El koruñesismo

El koruñesismo

o entiendo cómo es posible que alguien tenga un color, un libro, una película o una canción favorita. Yo ni tan siquiera tengo un género literario, cinematográfico o musical preferido. ¡No hablemos ya de colores! Y no es un problema de indecisión, sino de gustos e intereses eclécticos.

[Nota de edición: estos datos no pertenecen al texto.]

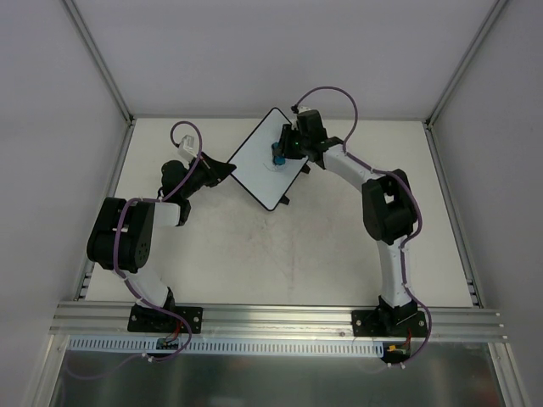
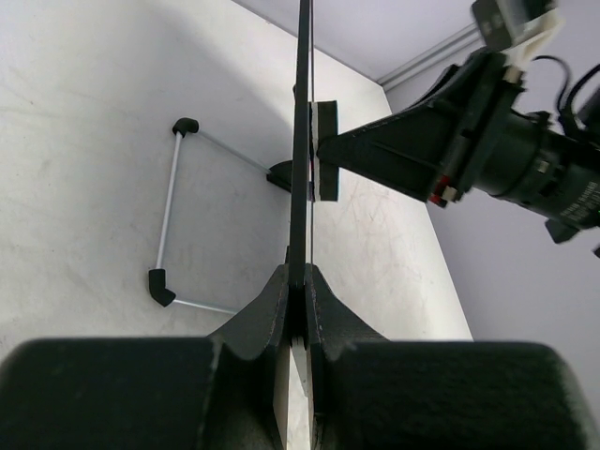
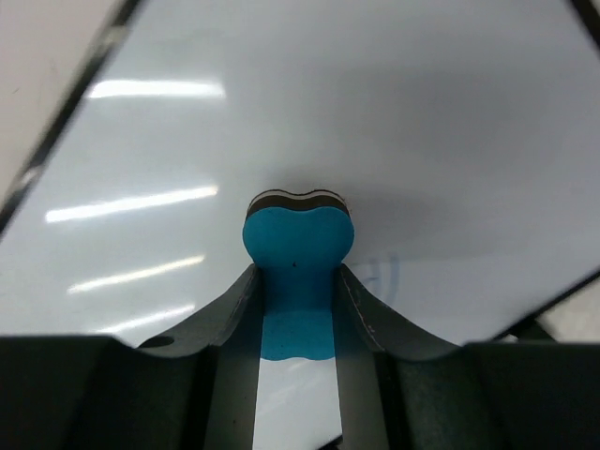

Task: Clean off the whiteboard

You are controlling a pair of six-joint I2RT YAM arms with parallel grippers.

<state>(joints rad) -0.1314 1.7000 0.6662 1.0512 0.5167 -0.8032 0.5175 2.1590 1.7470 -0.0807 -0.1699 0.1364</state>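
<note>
The whiteboard [image 1: 259, 165] is white with a thin black rim and lies turned diamond-wise at the back middle of the table. My left gripper [image 1: 222, 171] is shut on its left edge; in the left wrist view the whiteboard [image 2: 303, 112] shows edge-on between my left gripper's [image 2: 305, 281] jaws. My right gripper [image 1: 280, 151] is shut on a blue eraser [image 1: 277, 157] and presses it on the board. In the right wrist view the eraser [image 3: 298, 242] sits between my right gripper's [image 3: 298, 281] jaws on the whiteboard [image 3: 328, 103], with a faint blue mark [image 3: 386, 272] beside it.
Two small black tabs [image 1: 285, 201] stick out from the board's right edge. A thin wire frame with black corner pieces [image 2: 167, 211] lies on the table below the board. White walls and metal posts enclose the table; an aluminium rail [image 1: 271, 318] runs along the near edge.
</note>
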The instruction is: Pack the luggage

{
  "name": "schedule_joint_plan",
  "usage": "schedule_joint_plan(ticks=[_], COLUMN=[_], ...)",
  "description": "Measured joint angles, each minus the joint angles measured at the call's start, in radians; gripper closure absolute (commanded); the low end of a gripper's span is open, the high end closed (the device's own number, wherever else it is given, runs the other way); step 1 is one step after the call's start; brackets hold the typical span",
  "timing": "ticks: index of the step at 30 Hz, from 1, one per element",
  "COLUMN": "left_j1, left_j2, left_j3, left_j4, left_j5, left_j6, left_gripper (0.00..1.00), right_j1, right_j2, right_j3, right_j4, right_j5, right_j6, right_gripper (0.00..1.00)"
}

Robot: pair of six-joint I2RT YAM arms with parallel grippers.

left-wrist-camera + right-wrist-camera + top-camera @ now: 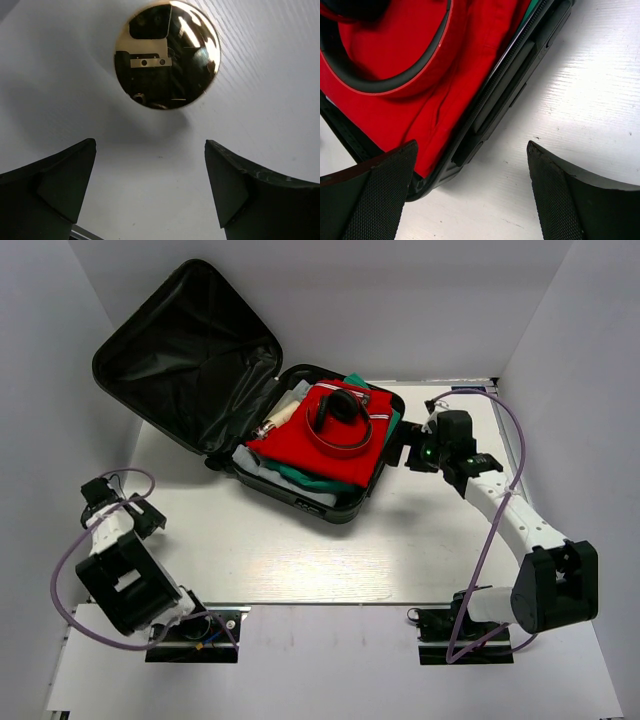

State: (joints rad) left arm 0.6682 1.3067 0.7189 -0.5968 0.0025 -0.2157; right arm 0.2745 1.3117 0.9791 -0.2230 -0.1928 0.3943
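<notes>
from above, the luggage [190,355] lies open at the far middle of the table [300,550], its lid thrown back to the left and its base full: a red garment [335,455] on top, red-and-black headphones [340,412] resting on it, a green garment [300,478] and pale cloth peeking out beneath. the right gripper [402,452] sits just beside the base's right edge, the left gripper [118,502] well apart from the case near the table's left side. so the filling looks mostly done, while the lid is not yet closed, which i judge to be the main step left. in the left wrist view, the fingers stand spread wide with nothing between them, hanging over bare table and a shiny gold disc [167,55] that mirrors the camera. in the right wrist view, the fingers are likewise wide apart and empty, straddling the case's black rim, with the red garment and the headphone band lying inside it; whether they touch the shell i cannot tell.
</notes>
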Motion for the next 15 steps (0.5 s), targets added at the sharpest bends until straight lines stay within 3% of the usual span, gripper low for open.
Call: schedule_joint_plan(ticks=[6, 12, 13, 15], left_j1=[0.027, -0.003, -0.013, -0.031], left_j2=[0.085, 0.192, 0.207, 0.227], left_j3=[0.046, 0.093, 0.096, 0.098], left_j4=[0.060, 0.129, 0.139, 0.156], left_j5=[-0.023, -0.019, -0.018, -0.019], left_j6=[0.014, 0.045, 0.051, 0.065], left_gripper=[0.00, 0.11, 0.15, 0.35], right_j1=[0.000, 0.000, 0.000, 0.000], right_j2=[0.027, 0.060, 0.066, 0.072], right_j3=[0.037, 0.071, 0.077, 0.081], right_j4=[-0.005, -0.006, -0.005, -0.005], right_j5=[0.005, 0.013, 0.014, 0.020], right_j6=[0.000, 0.001, 0.001, 0.001], right_gripper=[0.10, 0.10, 0.10, 0.10])
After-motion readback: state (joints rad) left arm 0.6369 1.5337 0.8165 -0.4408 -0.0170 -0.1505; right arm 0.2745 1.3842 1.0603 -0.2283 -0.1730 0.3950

Creo que la causa de esta indeterminación puede estar en mi propio origen: nací en Vigo, mi familia es vallisoletana, viví en Ponteareas y A Cañiza, me crié en Ourense, estudié en Salamanca, trabajé en Santiago y resido, desde hace 18 años, en Coruña, donde, entre otras cosas, he sido madre, algo que, inexplicablemente, no computa para ser considerado CTV. Pero es que tampoco podría llegar a ser nunca más que una hija adoptiva de Ourense, en caso de que hiciese algo memorable, claro. Así que me siento un poco de todas partes y, por lo tanto, de ninguna. Quizá por eso, lo que más me maravilla de esta ciudad es el koruñesismo: ese orgullo de ser de aquí, ese presumir sin tapujos de todo lo bueno que tenemos. Un sentimiento escrito con k, porque también implica cierta dosis de rebeldía.


Vamos a ver, es que vengo de todo lo contrario. En Ourense se lleva la falsa modestia y la sumisión. Muchos se conforman con cobijarse a la sombra de un árbol frondoso y vivir de los frutos que caigan de él ya maduros. Pero, así, la ciudad no progresa. Tiene potencial, pero nadie lo explota. Y tampoco a nadie le interesa que sea explotado, no se les vaya a acabar el negociete que tienen montado. Aquí no. Aquí la gente empuja. Y claro, sale Inditex, Estrella Galicia, Bonilla, el Dépor, la fiesta de San Juan… Y lo aman, porque es suyo. Y razón no les falta, porque resulta que también es bueno.


Solo el koruñesismo es capaz de explicar que un equipo que el año pasado militaba en la tercera división del fútbol español fuese arropado por cerca de 30.000 aficionados. O que el pasado fin de semana hayan viajado a Tenerife (a más de 2.300 km) casi mil personas. O que, cada vez que se juega algo, salgan las hormigoneras en una especie de procesión pagana secundada por miles de personas que desfilan hacia el templo de Riazor.


Cuando pasa esto, las ciudades despegan y pueden mirar al futuro. Y eso es positivo. Mucho. Buena prueba es la amplísima y variada oferta cultural de la ciudad, por poner un ejemplo. Y da igual si situamos el origen del koruñesismo en Paco Vázquez y en las ansias de superar el agravio que supuso que Santiago se hiciese con la capitalidad gallega en la década de los 80 o que nos remontemos a Teresa Herrera, Juana de Vega, Emilia Pardo Bazán, María Pita o, incluso, a Hércules derrotando a Gerión.


El caso es que somos una ciudad que mira orgullosa al Atlántico, que nos ha erigido en pioneros en la recepción del pensamiento europeo, convirtiéndonos en una urbe cosmopolita, liberal y defensora de los derechos individuales y colectivos. Para muestra, todo lo que rodea al Campo de la Leña, incluidos los choqueiros de Montealto y su tradición de subir y bajar la Calle de la Torre. Una costumbre nacida, ni más ni menos, que de la prohibición franquista de celebrar el Entroido (o del alto que les daban los grises para impedir que su escarnio de la dictadura llegase hasta el centro).


También llevamos con orgullo ser la ciudad que mejor viste de España, en opinión de los que saben. Aunque sea en invierno, en manga corta y sin medias ni calcetines, como solo ocurre aquí y en Londres, porque hay que estar muy seguro de uno mismo para pisar fuerte bajo la lluvia con zapatos abiertos.


El riesgo es traspasar el límite que hay entre el koruñesismo y el chovinismo. Pero somos una ciudad abierta y acogedora. Y la autocrítica y la autoexigencia tampoco nos faltan.